## Brief
Copy exactly the lines from the start of the data below through the one that carries "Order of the", and only those.

## Information provided

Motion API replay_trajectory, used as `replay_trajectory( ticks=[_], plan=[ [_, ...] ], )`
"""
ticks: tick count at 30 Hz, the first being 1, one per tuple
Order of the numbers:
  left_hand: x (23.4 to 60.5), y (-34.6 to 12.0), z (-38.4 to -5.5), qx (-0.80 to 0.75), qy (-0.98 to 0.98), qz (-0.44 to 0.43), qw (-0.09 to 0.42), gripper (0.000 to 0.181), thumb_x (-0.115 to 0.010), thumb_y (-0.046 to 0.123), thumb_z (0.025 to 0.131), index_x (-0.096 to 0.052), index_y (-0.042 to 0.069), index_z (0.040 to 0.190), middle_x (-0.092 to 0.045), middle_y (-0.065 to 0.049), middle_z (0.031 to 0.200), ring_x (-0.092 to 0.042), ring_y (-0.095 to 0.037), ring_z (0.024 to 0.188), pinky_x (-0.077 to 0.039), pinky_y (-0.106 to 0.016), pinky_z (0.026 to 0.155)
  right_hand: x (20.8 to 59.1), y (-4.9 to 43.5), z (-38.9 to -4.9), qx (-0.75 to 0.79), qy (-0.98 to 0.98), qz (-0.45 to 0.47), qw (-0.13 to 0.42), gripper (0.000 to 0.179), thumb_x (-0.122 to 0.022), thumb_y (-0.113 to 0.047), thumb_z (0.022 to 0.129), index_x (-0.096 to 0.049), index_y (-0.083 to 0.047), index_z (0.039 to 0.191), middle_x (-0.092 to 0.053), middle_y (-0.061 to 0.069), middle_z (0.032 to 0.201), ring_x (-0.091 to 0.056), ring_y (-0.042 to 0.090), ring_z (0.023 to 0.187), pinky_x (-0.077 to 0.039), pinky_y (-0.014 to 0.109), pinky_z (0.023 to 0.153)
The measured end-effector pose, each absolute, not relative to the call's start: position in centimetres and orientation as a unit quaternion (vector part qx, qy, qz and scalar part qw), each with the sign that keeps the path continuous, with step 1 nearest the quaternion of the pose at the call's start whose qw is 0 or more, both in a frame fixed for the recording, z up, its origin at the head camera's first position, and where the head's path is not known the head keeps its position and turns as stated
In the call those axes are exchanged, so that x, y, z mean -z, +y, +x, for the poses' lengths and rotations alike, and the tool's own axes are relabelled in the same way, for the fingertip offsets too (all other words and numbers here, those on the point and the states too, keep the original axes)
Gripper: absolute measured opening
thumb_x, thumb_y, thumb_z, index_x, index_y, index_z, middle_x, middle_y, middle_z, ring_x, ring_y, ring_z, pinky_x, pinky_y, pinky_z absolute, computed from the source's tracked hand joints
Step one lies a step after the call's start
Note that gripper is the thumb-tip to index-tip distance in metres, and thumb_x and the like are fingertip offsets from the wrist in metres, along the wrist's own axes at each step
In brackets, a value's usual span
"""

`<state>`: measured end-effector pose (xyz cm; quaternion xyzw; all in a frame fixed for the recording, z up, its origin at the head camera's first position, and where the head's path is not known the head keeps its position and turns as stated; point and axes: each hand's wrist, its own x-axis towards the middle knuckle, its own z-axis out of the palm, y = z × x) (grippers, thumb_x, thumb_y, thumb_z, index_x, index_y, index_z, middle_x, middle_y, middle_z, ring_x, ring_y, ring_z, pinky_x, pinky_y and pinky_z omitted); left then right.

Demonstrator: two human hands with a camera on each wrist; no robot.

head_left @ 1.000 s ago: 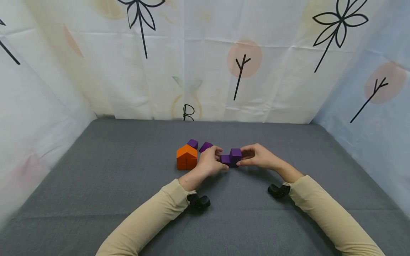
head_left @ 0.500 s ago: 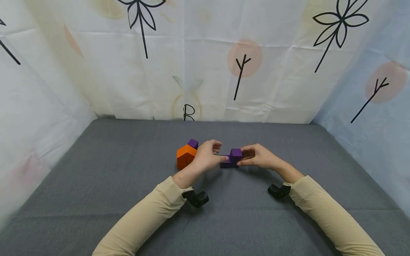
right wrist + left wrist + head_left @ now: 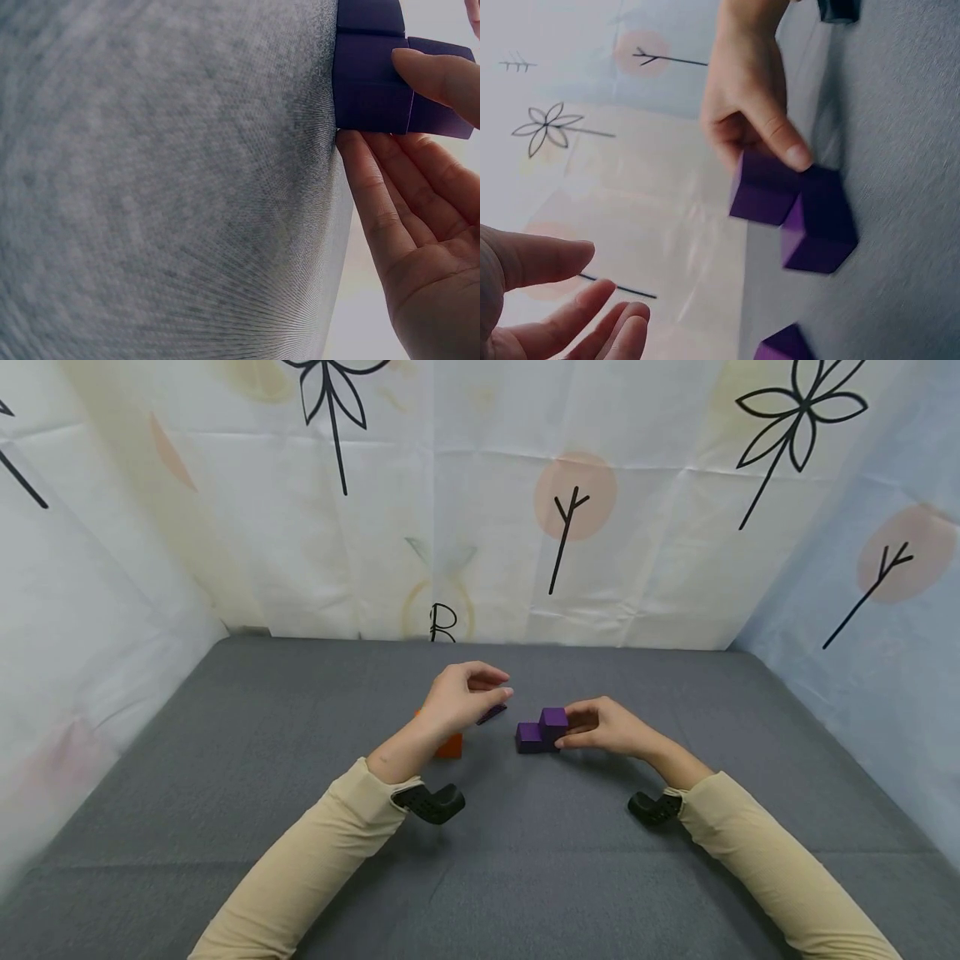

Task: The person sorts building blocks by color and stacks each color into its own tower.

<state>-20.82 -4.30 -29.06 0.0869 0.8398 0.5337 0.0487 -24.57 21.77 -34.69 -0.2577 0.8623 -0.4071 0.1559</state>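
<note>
Two purple blocks form a low step: a raised block (image 3: 553,719) on the right and a lower block (image 3: 528,739) on the left, both on the grey cloth. My right hand (image 3: 611,727) holds their right end, the thumb on the near face and the fingers against the side. My left hand (image 3: 457,697) hovers above and left of them, thumb and fingers apart with nothing between them. Beneath its fingertips a purple angled block (image 3: 492,714) lies on the cloth, partly hidden. An orange block build (image 3: 450,747) sits behind the left wrist, mostly covered.
Grey cloth (image 3: 570,877) covers the table. A patterned white curtain (image 3: 660,568) stands along the back, with more curtain at both sides. A black wrist camera (image 3: 442,804) hangs under the left wrist and another black camera (image 3: 652,808) under the right.
My left hand has drawn away from the purple step, up and to the left, over the orange build and the angled block. My right hand stays at the step.
</note>
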Motion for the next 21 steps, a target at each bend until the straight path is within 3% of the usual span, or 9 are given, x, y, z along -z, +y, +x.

## Answer to this task
Motion API replay_trajectory, used as `replay_trajectory( ticks=[_], plan=[ [_, ...] ], )`
"""
ticks: tick count at 30 Hz, the first being 1, one per tuple
Order of the numbers:

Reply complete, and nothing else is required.